Retype, word for word, every line of the records below starting at the one that contains "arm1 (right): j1" and ending at the one that contains "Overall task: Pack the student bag"; include both of those lines and nothing more.

DATA EXTRACT Start Marker

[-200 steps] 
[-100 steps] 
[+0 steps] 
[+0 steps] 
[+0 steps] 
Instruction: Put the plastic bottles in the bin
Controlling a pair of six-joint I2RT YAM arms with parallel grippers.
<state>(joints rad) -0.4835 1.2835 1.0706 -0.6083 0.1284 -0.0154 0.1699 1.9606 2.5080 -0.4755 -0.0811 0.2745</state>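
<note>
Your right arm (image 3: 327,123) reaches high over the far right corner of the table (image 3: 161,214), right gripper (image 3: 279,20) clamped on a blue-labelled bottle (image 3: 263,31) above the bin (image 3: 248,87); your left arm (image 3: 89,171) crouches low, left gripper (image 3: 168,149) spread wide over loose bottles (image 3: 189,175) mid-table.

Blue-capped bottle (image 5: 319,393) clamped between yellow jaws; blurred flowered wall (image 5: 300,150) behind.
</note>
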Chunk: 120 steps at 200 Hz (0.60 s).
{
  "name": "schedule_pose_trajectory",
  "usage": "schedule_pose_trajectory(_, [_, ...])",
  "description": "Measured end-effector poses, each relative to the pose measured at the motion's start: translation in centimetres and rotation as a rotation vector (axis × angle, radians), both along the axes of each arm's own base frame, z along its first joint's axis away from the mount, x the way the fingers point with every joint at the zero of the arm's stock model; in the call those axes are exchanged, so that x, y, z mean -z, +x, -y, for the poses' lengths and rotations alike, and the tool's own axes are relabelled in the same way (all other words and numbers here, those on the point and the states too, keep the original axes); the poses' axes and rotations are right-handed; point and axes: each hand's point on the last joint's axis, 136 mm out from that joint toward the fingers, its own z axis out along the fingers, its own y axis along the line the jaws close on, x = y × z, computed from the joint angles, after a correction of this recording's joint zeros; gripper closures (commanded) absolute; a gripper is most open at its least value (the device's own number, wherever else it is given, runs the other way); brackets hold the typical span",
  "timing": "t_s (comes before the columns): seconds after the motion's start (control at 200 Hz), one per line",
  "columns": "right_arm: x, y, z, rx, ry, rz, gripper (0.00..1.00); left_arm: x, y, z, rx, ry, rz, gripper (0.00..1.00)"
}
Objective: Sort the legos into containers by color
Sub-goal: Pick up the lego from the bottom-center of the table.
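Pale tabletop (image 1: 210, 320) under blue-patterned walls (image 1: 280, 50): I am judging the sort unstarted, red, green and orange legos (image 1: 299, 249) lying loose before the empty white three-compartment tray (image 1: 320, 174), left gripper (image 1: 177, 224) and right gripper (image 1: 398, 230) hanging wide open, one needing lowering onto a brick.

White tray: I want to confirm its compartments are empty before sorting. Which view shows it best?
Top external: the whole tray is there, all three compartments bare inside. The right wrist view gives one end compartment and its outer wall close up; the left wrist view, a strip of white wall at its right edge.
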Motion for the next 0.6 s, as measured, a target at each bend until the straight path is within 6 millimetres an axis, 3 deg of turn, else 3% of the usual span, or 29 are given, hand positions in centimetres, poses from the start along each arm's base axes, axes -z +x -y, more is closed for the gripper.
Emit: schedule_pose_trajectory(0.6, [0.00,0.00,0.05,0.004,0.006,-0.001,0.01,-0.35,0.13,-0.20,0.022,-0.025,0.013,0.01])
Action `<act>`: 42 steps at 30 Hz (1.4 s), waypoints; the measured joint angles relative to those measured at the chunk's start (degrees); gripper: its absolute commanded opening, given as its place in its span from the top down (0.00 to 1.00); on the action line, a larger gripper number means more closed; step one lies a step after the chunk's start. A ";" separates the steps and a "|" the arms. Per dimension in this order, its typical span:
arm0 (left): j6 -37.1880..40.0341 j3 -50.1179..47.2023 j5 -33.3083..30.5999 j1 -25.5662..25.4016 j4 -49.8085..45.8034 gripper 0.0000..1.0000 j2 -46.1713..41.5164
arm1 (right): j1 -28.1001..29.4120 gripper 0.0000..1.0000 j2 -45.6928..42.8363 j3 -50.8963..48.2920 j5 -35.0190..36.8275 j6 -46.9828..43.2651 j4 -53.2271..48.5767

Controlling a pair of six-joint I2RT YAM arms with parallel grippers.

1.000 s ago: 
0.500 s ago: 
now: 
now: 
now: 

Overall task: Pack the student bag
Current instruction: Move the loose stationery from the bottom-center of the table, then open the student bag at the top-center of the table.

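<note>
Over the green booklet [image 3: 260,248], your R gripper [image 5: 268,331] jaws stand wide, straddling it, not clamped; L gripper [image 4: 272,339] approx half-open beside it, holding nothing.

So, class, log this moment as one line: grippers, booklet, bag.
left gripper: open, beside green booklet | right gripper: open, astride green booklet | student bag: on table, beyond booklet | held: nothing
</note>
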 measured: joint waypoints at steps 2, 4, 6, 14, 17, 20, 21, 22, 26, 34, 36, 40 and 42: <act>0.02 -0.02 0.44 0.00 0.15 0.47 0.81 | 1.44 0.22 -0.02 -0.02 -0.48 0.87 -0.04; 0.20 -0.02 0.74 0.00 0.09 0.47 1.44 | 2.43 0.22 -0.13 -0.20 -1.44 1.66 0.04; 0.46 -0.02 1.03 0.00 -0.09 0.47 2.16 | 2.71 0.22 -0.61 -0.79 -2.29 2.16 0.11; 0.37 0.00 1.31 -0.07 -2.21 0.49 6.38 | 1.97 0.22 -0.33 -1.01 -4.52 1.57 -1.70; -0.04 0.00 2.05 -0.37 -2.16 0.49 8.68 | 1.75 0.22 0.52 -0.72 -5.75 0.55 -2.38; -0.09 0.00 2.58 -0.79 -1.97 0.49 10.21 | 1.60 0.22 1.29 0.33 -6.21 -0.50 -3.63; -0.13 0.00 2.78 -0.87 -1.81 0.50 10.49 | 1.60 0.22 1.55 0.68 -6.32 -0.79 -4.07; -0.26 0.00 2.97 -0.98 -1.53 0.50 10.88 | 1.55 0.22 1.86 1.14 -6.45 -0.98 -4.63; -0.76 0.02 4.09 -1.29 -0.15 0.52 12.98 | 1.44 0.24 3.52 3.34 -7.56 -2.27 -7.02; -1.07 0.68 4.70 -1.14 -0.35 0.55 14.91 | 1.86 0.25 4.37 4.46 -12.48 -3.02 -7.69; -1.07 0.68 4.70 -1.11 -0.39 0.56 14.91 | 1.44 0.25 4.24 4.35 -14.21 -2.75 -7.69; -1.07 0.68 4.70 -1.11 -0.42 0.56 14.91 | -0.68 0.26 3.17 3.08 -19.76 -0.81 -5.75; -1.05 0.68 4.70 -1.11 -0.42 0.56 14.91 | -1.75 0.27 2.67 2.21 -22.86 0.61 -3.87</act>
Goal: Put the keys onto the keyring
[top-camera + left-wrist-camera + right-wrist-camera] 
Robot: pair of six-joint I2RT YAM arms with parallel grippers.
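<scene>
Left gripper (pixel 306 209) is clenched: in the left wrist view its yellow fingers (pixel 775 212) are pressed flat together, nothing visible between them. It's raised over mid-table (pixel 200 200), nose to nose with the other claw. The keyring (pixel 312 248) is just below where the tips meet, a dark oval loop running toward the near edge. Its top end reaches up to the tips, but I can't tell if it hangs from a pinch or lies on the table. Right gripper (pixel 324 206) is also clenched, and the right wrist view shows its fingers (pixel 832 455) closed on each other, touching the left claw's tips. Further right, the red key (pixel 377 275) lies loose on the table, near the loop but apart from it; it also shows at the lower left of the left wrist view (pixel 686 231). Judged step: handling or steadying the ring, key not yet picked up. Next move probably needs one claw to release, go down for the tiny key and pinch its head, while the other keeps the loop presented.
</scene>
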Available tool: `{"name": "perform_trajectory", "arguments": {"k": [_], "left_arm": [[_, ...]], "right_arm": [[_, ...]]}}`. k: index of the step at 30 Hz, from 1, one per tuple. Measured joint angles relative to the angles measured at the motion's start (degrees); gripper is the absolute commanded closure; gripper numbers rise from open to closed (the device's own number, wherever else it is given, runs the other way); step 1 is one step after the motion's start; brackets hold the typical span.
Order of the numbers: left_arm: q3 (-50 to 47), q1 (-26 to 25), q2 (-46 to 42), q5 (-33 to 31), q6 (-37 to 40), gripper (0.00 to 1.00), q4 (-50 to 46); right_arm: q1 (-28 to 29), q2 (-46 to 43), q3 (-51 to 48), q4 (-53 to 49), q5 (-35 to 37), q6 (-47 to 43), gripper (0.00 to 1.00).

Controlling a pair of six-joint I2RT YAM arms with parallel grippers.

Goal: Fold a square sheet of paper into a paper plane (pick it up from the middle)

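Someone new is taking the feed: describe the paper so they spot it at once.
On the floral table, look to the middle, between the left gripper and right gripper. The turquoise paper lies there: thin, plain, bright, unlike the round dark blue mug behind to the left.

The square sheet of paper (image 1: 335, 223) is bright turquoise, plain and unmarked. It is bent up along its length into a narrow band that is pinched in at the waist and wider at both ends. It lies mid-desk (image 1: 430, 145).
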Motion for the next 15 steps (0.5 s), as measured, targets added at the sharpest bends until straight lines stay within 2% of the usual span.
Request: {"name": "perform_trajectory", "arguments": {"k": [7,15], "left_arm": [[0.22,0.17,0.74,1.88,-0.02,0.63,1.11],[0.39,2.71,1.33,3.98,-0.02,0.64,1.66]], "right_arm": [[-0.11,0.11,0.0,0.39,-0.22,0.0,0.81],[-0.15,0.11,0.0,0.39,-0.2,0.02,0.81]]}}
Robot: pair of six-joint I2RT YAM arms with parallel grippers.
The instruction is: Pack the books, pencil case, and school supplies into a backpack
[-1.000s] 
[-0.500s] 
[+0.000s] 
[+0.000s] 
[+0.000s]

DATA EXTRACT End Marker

> **TASK OUTPUT**:
arm1 (right): j1 -28.1001..29.4120 gripper 0.0000..1.0000 j2 -45.6928..42.8363 j3 -50.8963..48.2920 j5 -35.0190..36.8275 j6 -46.9828..43.2651 j4 -53.2271..48.5767

Controlling a pair of six-joint I2RT YAM arms with parallel grippers.

1.000 s ago: 
0.500 s ago: 
now: 
now: 
now: 

Overall task: Pack the student bag

No more output remains.